Banxue tiba-tiba menoleh, melihat Wayne yang kini berjalan lebih pelan, seperti melambat dengan sengaja.
Langkahnya terhenti. Ia bisa merasakan—Wayne ingin bicara sesuatu.
Cahaya lampu yang temaram bersenandung bersama angin malam. Suasana menjadi lebih dingin, seiring sorot mata Banxue yang mulai berubah.
Kini mereka saling berhadapan. Tapi masih ada satu langkah jarak di antara mereka.
“Wayne, ada apa?” tanya Banxue pelan namun penuh rasa ingin tahu.
“Tidak apa-apa. Kenapa?” Wayne menjawab cepat, menyunggingkan senyum tipis yang tampak dipaksakan.
“Aku tahu kau memendam sesuatu. Apa itu? Katakan saja,” ujar Banxue sambil memiringkan tubuhnya, melirik Wayne dari ujung mata.
Wayne sedikit menegang. Ia gugup. Mungkinkah Banxue sudah menyadari sesuatu?
Atau... ini hanya pikirannya sendiri yang terlalu jauh.
Wayne diam sejenak. Ia melangkah setengah langkah mendekat.
Namun Banxue justru mundur satu langkah.
“Tidak usah dipikirkan, Banxue. Lagipula... itu hal yang tidak penting,” katanya cepat, seperti menolak luka yang nyaris muncul.
Banxue berbalik. Ia kembali melangkah perlahan.
“Kalau begitu, jangan menatapku dengan tatapan seperti itu lagi. Aku tidak suka,” ujarnya tegas, kali ini mempercepat langkah.
Wayne tak menjawab. Ia hanya mengikuti langkah Banxue dari belakang.
Ia mendengar... tapi menolak menerima kata-kata itu.
“Kenapa dia tak bisa sehangat saat bersama Jingyan? Padahal aku yang lebih dulu mengenalnya. Tapi setiap aku mencoba bicara, jarak itu tetap ada.”

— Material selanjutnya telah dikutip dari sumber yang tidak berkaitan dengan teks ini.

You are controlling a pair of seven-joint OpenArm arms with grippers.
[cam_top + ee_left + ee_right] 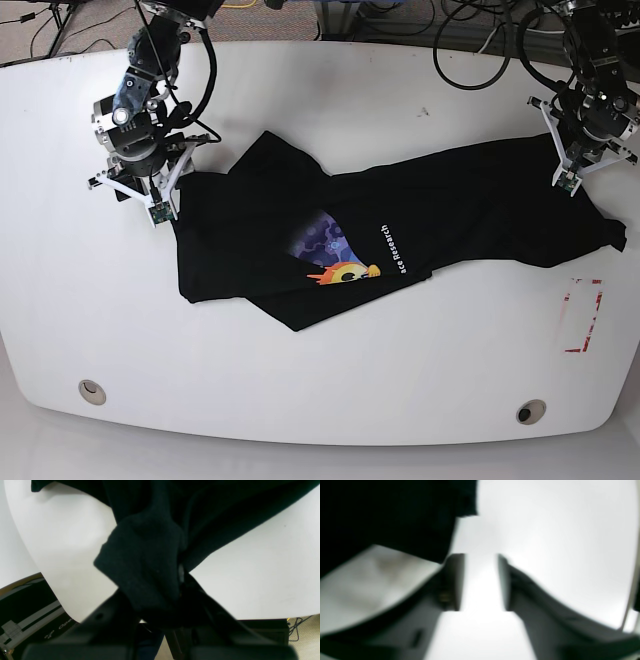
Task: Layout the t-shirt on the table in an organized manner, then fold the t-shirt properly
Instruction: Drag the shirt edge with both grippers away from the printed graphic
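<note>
Near edge of the table (pixel 300 400): two round grommet holes, one front-left (pixel 92 391) and one front-right (pixel 531 411). Red tape rectangle (pixel 582 316) sits on the base view's right side, just below the shirt's end there.

The t-shirt (pixel 400 235) lies mid-table, stretched in a long diagonal band, low on the base view's left, rising toward its right. Not flat: folded over itself and wrinkled, a layer turned back so the blue-orange print (pixel 335 255) and a line of white lettering (pixel 392 250) show near the middle. Bottom edge comes to a point below the print.

My left gripper (pixel 180 576), on the base view's right, is clamped on the t-shirt. In the left wrist view a bunched wad of black cloth is pinched at the fingers and drapes away across the white top. In the base view that end of the shirt runs up under the gripper.

My right gripper (pixel 481 582), on the base view's left, has its fingers (pixel 453 580) apart with bare white table showing between them, nothing held. Black cloth sits just beside the left finger in that blurred view, not between the fingers. From the base view this gripper sits at the shirt's upper-left corner.

Far edge: cables trail off the back of the table (pixel 470 50).
</note>
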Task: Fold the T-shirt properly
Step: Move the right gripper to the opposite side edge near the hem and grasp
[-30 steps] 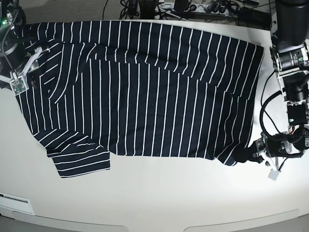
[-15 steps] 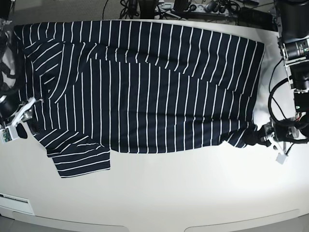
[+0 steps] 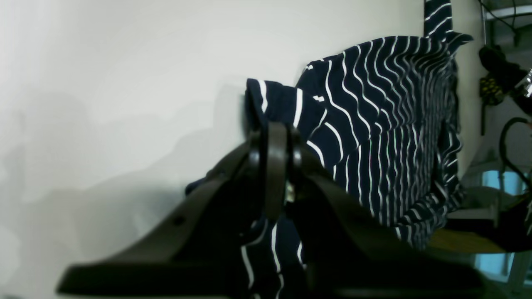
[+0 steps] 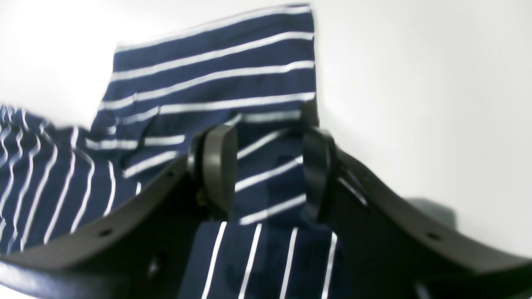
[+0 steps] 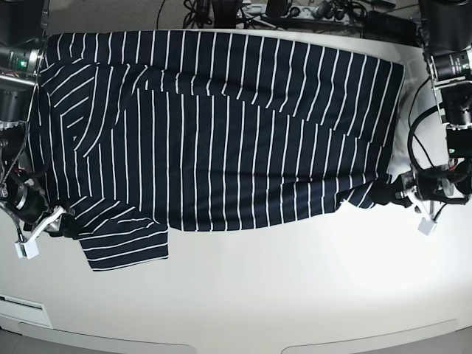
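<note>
While the T-shirt (image 5: 221, 133) lies spread flat over most of the white table (image 5: 258, 295), both arms have shifted along its near edge over the last second. The right gripper (image 5: 51, 221) has travelled from the far shoulder area down to the near sleeve, and the left gripper (image 5: 394, 198) has drawn its pinched hem corner outward and slightly away from the near edge, so the bottom hem now runs straighter. I judge this as setting up a 2-handed lift of the near edge for the first fold; no fold is made yet.

At the left gripper (image 3: 272, 137) the 2 fingers are pressed together with a bunch of striped cloth (image 3: 286, 104) clamped between them; the rest of the T-shirt (image 3: 395, 124) stretches away beyond the fingertips, rippled by the pull.

At the right gripper (image 4: 266, 166) the fingers (image 4: 218, 166) stand wide apart, holding nothing. The sleeve (image 4: 216, 74) lies directly under and ahead of them, its outer hem just beyond the fingertips, bare table to the outer side. Whether the tips already touch the fabric I cannot tell.
</note>
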Controlling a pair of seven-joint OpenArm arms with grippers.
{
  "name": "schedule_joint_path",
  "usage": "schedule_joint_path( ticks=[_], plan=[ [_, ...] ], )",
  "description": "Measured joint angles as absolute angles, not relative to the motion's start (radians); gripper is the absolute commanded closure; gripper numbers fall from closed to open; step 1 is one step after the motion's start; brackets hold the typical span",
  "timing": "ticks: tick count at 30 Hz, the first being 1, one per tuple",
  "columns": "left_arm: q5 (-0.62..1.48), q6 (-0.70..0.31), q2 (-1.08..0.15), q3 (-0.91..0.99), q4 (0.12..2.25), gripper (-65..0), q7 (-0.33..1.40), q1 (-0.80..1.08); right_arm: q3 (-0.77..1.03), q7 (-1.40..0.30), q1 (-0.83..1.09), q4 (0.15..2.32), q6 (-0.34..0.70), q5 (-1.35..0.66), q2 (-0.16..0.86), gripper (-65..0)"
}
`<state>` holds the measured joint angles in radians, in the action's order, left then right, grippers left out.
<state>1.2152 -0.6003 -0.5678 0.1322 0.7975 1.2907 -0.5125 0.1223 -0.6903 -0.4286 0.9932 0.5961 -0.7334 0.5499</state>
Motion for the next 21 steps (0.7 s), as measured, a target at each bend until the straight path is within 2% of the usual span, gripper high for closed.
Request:
schedule_joint_path(
  ticks=[17, 21],
  plan=[
    [1.216, -0.6, -0.568, 0.132, 0.797, 0.0, 1.291, -0.513, 0.122, -0.606, -0.477, 0.965, 0.538, -0.584, 0.5, -30.5],
    [1.216, -0.6, -0.568, 0.132, 0.797, 0.0, 1.291, -0.513, 0.122, -0.55, -0.453, 0.965, 0.471, -0.503, 0.48, -30.5]
  ],
)
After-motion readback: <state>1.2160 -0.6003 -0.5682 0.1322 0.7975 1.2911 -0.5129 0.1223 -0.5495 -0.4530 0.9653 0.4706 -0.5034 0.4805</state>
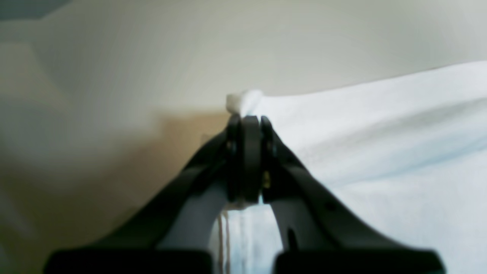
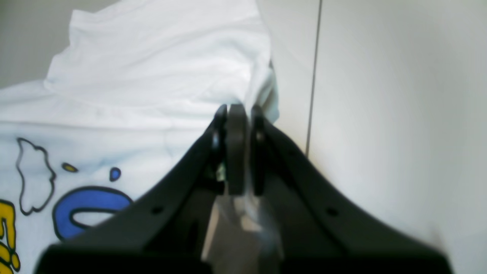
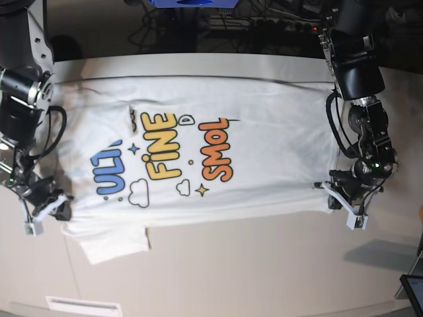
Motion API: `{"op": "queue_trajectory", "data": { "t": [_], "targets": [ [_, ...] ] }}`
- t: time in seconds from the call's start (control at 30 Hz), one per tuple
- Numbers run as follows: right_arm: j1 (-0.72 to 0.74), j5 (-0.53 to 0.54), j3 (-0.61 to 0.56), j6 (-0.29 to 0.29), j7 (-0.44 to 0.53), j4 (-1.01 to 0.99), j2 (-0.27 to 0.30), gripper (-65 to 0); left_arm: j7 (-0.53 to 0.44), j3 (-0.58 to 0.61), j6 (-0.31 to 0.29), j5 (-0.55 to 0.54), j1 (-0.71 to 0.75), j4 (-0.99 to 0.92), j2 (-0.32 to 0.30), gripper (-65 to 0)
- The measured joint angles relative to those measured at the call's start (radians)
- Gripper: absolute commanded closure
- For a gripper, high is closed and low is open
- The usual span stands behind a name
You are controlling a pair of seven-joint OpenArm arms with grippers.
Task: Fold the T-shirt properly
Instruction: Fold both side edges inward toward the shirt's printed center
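The T-shirt (image 3: 198, 132) lies spread flat on the pale table (image 3: 231, 271), print side up, reading "ULTRA FINE SMOL". My left gripper (image 3: 327, 190) is at the shirt's near right corner, shut on a pinch of its white edge. In the left wrist view the jaws (image 1: 245, 118) are closed with a nub of the cloth (image 1: 380, 133) poking out past them. My right gripper (image 3: 63, 203) is at the shirt's near left edge, next to the sleeve (image 3: 112, 241). In the right wrist view it (image 2: 236, 112) is shut on the white fabric (image 2: 152, 76) beside the blue print.
Cables (image 3: 172, 26) run along the table's far edge. A thin seam (image 2: 314, 76) crosses the table surface. A white label (image 3: 82, 306) lies at the front left, and a dark screen corner (image 3: 413, 290) shows at the lower right.
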Motion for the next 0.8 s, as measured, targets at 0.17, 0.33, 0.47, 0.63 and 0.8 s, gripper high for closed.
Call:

“Kenapa dia terus mendorongku menjauh? Apa... dia masih belum memaafkanku?”
Mereka tiba di ruang makan. Fengyu, Jingyan, dan Linrue sudah duduk mengelilingi meja bundar.
“Kalian menungguku? Kenapa tidak makan duluan saja?” tanya Banxue sambil menarik kursi dan duduk di samping Jingyan dan Fengyu.
Wayne duduk di sisi Linrue, bersebelahan dengan Jingyan.
Fengyu tersenyum tipis.
“Kita harus setia kawan. Kita ini tim Xuer, jadi kau tidak bisa menolak atau menyuruh kami makan duluan,” ucapnya sambil melirik seisi ruangan.
“Yapp~ jangan terlalu keras pada kami, Banxue. Kau ini terlalu dingin untuk ukuran manusia,” goda Jingyan sambil mengangkat alis.
“Banxue, mau coba ini?” Linrue mengambilkan sayur dari hadapannya dan meletakkannya di piring Banxue, senyumnya manis seperti bunga musim semi yang baru mekar.
“Ya, terima kasih. Aku pikir hari ini kalian semua terlihat... manis. Apa ada sesuatu?” tanya Banxue sambil menatap sayur di piringnya.
“Tidak ada,” jawab Jingyan sambil menyeringai menggoda.
“Ish, baiklah kalau begitu. Ayo makan. Lihat ini—banyak sekali makanannya. Kalian harus habiskan semuanya!” seru Banxue, menunjuk meja yang penuh hidangan.